# HeyBerto's Lawn Journal



## heyberto (Jun 16, 2020)

Good morning, lawn aficionados! It's late in the season and we need to get this party started. The lawn is looking oh-so-terrible at this point due to some irrigation issues we had early on, coupled with no rain, and temps in the upper 80s to lower 90s here in sunny metro Detroit. The good news is the irrigation system is now up and running. The bad news is… well, I'll let the pics speak for themselves. I'm hoping this is heat stress and will come back to life with regular watering. I mowed yesterday evening, watered this morning, and am planning an application of Milo tonight.

I'm fairly new to the forum and still learning. Any advice is welcome and if you have questions, I'll try my best to answer them. Thanks!
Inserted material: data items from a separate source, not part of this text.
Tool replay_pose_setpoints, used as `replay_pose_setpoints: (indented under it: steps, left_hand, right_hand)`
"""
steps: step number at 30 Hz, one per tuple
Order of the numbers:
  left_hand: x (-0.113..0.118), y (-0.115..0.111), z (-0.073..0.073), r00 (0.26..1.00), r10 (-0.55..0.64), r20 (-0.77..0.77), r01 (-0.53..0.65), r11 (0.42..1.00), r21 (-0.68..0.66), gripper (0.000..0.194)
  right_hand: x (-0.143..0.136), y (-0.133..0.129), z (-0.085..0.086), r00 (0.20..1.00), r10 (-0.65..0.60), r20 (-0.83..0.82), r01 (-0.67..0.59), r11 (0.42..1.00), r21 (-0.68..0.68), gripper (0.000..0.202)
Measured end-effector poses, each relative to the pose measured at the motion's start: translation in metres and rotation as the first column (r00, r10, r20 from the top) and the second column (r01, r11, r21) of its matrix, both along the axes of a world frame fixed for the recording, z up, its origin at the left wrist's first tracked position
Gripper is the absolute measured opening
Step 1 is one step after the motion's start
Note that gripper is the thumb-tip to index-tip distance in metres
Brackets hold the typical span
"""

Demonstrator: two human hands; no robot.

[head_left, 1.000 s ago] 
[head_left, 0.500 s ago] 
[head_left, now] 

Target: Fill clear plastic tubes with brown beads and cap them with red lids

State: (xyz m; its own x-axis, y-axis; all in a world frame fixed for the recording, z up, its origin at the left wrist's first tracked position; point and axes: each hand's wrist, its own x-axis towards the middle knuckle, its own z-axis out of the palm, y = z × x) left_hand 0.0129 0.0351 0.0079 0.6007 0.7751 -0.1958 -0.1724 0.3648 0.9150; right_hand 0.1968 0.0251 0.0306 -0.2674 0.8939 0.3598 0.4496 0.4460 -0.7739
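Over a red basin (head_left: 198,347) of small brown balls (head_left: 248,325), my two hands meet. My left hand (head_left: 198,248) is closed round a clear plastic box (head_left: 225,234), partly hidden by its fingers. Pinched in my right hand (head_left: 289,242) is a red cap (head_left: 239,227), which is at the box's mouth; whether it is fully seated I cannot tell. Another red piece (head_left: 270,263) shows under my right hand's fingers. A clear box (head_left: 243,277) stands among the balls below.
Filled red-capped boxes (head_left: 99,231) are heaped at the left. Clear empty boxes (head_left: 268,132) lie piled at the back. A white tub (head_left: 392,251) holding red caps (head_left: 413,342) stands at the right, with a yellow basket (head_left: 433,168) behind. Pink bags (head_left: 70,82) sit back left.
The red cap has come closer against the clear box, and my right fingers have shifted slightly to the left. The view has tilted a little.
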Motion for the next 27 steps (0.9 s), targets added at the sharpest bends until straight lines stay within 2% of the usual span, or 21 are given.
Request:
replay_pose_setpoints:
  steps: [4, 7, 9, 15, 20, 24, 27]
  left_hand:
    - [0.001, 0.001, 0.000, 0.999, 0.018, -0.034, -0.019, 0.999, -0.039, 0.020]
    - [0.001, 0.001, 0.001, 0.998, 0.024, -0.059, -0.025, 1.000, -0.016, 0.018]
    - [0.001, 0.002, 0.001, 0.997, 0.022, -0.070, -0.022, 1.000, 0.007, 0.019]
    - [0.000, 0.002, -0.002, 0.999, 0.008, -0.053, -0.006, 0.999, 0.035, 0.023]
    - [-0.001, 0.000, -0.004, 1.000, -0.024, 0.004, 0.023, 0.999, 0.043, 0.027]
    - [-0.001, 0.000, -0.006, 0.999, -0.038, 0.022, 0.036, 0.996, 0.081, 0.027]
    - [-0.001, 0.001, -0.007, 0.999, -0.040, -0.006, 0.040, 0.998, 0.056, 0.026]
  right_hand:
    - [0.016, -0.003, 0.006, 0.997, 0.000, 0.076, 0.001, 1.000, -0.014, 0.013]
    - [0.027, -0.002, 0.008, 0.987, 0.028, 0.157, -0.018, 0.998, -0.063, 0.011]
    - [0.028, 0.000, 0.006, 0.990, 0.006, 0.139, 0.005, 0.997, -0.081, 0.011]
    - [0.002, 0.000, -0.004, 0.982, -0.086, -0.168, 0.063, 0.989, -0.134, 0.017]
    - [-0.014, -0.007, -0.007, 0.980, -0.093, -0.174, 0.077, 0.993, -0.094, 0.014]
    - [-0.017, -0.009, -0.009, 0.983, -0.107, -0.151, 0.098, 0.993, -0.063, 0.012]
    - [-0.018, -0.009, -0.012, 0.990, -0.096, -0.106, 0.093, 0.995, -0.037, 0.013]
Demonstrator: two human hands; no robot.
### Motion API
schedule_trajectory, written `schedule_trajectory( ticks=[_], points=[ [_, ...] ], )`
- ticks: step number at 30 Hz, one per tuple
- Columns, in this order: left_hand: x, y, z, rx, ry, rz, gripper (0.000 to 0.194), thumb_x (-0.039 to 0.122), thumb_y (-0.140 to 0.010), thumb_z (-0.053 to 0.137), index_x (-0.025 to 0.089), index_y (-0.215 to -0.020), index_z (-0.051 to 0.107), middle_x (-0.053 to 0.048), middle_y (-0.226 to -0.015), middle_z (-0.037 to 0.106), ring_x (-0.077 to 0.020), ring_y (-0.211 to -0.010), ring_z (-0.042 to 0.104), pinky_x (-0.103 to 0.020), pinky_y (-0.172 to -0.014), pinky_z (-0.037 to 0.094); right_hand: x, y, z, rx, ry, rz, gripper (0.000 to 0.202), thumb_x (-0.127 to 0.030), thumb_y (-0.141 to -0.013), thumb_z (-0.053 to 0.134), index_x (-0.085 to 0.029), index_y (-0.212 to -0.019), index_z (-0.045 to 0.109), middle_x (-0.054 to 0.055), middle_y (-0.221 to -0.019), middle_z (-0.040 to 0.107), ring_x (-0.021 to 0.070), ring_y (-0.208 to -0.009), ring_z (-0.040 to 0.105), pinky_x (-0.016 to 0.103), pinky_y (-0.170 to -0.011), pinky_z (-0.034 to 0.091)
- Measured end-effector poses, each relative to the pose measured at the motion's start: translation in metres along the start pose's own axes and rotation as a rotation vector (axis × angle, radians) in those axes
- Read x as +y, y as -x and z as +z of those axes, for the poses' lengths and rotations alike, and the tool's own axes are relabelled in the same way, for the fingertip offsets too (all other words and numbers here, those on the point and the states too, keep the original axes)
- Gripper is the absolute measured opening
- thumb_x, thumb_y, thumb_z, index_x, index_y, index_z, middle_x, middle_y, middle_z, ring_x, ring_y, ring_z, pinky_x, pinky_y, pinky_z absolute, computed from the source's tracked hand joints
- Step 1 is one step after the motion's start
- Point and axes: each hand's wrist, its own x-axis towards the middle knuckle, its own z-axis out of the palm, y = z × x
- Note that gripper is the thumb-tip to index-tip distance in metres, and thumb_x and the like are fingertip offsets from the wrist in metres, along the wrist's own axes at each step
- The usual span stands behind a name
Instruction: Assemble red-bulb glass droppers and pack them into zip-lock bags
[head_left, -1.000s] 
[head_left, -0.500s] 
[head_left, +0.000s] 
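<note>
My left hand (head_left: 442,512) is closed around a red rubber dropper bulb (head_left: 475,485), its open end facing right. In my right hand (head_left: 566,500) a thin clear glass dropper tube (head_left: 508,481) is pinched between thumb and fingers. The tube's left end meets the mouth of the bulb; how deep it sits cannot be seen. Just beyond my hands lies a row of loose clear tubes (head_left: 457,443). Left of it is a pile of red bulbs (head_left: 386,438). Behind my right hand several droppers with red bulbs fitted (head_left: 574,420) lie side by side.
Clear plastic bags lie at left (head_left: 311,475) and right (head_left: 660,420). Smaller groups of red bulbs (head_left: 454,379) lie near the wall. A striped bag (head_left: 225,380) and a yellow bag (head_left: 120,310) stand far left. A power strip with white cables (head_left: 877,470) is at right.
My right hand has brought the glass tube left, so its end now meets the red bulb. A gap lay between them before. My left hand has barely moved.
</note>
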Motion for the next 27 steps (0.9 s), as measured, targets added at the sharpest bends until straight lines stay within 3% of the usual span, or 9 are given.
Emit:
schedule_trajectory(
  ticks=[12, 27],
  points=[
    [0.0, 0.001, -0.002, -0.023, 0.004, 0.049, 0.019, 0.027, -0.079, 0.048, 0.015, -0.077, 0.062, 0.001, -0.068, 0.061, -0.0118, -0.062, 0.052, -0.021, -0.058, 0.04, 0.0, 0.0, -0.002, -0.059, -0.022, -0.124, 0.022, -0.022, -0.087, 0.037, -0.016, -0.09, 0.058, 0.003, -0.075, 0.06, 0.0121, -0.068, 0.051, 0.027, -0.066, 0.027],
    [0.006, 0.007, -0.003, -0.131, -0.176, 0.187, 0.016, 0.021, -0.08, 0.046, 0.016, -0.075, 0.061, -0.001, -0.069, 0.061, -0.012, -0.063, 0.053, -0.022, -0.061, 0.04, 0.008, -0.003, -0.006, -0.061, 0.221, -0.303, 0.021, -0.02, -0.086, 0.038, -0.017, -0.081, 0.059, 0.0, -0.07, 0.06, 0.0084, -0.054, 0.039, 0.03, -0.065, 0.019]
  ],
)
_The first two pics are the side of the house.
_



_Front lawn (or lack thereof), this morning_ 




_You can see my neighbor's lawn currently dominating. He waters 3x daily and mows ~2x weekly._


----------



## heyberto (Jun 16, 2020)

Milo was applied today at a rate 32# per 5,200sq ft.


----------



## Chris LI (Oct 26, 2018)

Keep pounding it with water. You should continue to see it coming out of dormancy. The Milo should give a little boost by the time it comes out of dormancy. Once you get most of it out of dormancy, keep hitting the hot spots with additional hand watering. You will get there.


----------



## heyberto (Jun 16, 2020)

I've been consistently watering all week, plus we got a nice thunderstorm on Friday night/Saturday morning that dropped a whopping 0.41" on us. But today was back up in the high 80s and sunny, and even with all the water the lawn looked and felt dry. I mowed with the Honda rotary, HOC at 2.5". I'm not sure that was a good idea, but I thought it would stimulate growth. I guess we'll see.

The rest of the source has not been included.